Task item:
Below are some records. How many of their lines contain the string "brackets"? Answer with the number alone.

(Information shown Opens)

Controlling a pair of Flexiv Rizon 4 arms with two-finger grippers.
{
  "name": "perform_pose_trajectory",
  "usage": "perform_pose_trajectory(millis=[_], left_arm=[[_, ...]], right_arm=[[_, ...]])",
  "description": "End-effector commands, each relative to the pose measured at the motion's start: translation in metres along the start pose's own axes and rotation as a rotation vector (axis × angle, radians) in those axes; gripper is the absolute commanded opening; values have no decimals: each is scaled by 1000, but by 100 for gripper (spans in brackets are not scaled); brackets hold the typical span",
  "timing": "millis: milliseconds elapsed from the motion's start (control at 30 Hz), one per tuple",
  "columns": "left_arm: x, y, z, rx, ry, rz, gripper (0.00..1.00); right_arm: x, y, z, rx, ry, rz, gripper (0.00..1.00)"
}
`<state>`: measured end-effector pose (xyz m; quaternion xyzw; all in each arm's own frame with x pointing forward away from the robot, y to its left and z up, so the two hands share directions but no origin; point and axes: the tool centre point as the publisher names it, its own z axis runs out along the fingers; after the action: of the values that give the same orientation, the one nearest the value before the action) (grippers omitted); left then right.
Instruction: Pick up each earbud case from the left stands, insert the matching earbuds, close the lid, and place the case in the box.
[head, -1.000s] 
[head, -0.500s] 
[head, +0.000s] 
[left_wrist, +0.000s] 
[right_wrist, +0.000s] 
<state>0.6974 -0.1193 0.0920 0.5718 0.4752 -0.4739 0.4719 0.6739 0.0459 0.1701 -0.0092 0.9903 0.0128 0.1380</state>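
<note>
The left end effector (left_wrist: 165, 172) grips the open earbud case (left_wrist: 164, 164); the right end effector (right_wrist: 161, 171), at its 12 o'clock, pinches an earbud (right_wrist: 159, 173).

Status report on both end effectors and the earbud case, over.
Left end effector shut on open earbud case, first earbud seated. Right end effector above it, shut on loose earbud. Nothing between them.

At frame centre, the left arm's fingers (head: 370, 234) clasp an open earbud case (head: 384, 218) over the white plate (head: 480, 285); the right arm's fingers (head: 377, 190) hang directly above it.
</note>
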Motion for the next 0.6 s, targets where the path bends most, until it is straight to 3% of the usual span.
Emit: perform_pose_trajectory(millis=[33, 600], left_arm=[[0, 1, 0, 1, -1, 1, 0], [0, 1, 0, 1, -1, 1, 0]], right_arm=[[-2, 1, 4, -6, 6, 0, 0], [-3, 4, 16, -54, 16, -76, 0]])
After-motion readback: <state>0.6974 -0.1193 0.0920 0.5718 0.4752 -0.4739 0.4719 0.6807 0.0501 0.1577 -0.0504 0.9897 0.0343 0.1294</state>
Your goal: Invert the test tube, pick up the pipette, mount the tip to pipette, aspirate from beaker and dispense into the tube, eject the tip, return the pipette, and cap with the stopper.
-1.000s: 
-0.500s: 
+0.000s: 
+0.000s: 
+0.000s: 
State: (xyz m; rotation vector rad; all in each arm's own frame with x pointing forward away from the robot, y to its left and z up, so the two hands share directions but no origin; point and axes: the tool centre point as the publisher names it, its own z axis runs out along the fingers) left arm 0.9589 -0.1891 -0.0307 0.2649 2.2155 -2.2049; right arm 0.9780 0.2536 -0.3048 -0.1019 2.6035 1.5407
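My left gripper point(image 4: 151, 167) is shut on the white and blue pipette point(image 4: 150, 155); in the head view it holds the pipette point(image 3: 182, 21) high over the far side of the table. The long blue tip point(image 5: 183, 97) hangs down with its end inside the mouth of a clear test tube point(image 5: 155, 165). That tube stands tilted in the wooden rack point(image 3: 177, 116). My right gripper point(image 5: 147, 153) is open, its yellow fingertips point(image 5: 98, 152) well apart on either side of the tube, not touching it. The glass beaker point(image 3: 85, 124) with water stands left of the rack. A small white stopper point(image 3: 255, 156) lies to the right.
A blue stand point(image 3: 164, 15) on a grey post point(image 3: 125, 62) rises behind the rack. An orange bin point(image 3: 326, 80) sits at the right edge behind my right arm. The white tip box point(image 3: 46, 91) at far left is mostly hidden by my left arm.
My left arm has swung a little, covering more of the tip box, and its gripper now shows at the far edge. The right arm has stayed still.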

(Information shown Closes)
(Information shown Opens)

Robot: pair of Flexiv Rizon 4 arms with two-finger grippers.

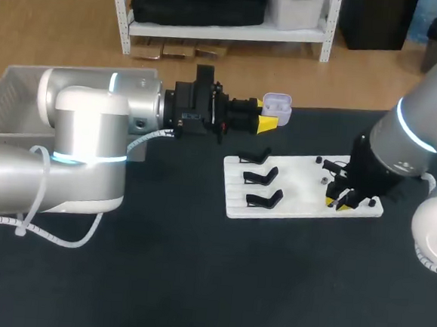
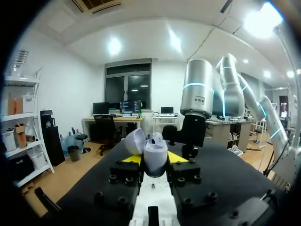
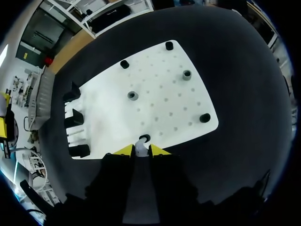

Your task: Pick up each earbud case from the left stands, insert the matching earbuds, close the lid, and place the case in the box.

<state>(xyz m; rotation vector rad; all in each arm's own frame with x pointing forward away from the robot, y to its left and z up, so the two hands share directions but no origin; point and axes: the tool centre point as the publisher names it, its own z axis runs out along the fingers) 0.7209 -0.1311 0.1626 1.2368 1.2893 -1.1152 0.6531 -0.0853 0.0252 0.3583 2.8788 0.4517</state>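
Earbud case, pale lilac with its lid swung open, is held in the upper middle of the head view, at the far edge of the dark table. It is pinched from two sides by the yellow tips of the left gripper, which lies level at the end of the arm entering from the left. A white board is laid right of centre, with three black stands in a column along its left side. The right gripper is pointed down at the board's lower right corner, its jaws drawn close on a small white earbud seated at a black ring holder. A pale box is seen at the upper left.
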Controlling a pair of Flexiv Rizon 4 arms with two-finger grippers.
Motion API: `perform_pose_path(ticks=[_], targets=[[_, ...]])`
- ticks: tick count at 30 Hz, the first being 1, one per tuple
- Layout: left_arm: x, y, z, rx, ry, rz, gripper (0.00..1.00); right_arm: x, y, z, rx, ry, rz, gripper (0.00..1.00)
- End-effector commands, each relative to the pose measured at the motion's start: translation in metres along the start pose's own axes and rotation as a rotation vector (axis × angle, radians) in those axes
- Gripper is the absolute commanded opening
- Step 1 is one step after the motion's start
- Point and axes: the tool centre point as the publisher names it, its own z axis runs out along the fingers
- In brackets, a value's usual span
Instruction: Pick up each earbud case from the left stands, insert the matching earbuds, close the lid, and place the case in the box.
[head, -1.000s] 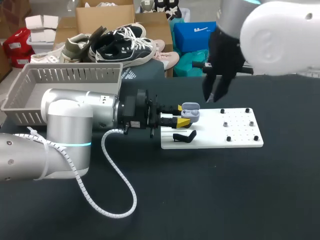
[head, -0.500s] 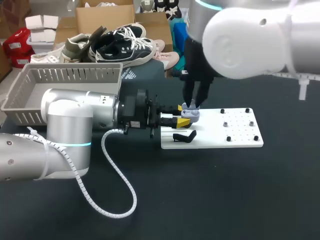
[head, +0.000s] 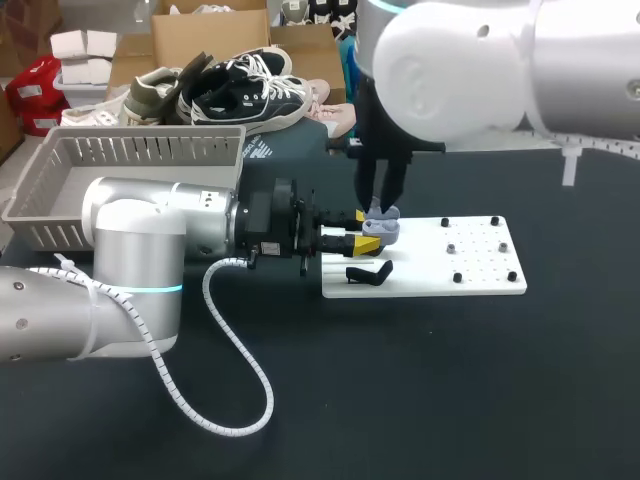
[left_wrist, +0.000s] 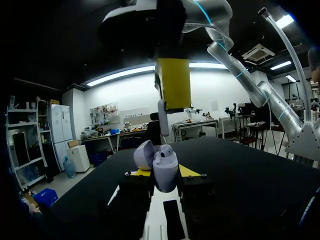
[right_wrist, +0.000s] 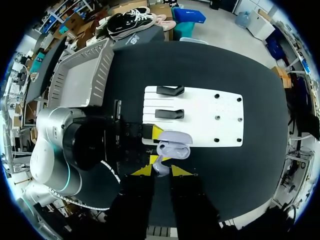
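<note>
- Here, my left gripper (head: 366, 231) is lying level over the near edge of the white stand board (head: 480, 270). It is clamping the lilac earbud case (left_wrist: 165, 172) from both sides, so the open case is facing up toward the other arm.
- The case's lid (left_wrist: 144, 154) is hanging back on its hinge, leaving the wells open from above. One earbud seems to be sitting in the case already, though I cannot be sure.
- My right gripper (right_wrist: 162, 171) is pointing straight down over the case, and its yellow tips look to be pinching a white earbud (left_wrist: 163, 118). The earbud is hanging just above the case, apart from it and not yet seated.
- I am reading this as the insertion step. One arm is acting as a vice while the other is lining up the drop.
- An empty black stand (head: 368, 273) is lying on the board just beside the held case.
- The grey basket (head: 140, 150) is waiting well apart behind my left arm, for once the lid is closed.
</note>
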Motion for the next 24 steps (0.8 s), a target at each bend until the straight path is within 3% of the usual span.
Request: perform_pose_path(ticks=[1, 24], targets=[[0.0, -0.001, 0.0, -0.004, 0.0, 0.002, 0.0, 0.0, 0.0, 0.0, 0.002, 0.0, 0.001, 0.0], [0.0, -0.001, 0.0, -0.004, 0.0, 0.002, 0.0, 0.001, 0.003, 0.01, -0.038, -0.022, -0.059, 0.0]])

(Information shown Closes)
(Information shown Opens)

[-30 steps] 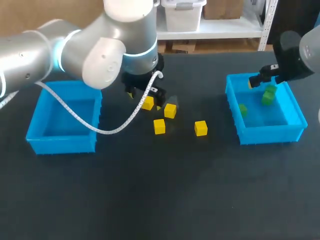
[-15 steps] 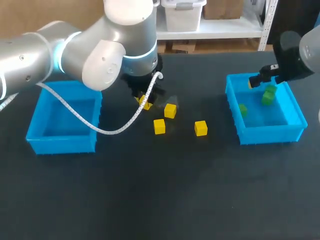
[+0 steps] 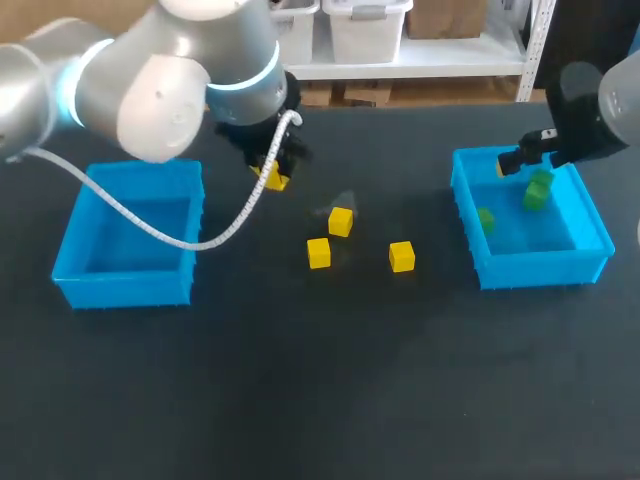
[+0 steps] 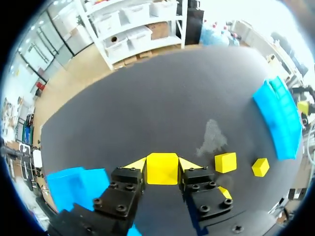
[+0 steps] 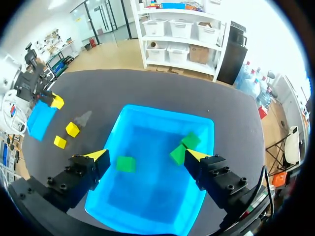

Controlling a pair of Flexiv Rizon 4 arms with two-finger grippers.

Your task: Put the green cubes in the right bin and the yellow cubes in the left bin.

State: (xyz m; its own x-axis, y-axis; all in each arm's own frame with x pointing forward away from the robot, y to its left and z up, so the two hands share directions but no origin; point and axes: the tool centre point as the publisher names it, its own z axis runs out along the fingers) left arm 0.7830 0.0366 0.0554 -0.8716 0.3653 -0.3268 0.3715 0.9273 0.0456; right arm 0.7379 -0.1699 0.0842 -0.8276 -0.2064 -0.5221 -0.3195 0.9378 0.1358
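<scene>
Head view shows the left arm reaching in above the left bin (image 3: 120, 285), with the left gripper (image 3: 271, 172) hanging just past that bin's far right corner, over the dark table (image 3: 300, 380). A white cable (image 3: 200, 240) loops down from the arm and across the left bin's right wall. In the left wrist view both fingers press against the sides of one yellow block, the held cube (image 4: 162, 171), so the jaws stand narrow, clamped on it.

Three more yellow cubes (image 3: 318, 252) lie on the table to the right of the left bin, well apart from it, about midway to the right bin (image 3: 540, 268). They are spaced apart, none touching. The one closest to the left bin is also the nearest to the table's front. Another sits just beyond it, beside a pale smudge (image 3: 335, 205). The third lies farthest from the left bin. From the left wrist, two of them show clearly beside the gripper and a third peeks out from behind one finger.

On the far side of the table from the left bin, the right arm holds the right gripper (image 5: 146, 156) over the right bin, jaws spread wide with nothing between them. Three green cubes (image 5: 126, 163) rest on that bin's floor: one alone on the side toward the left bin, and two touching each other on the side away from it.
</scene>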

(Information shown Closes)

Your response:
2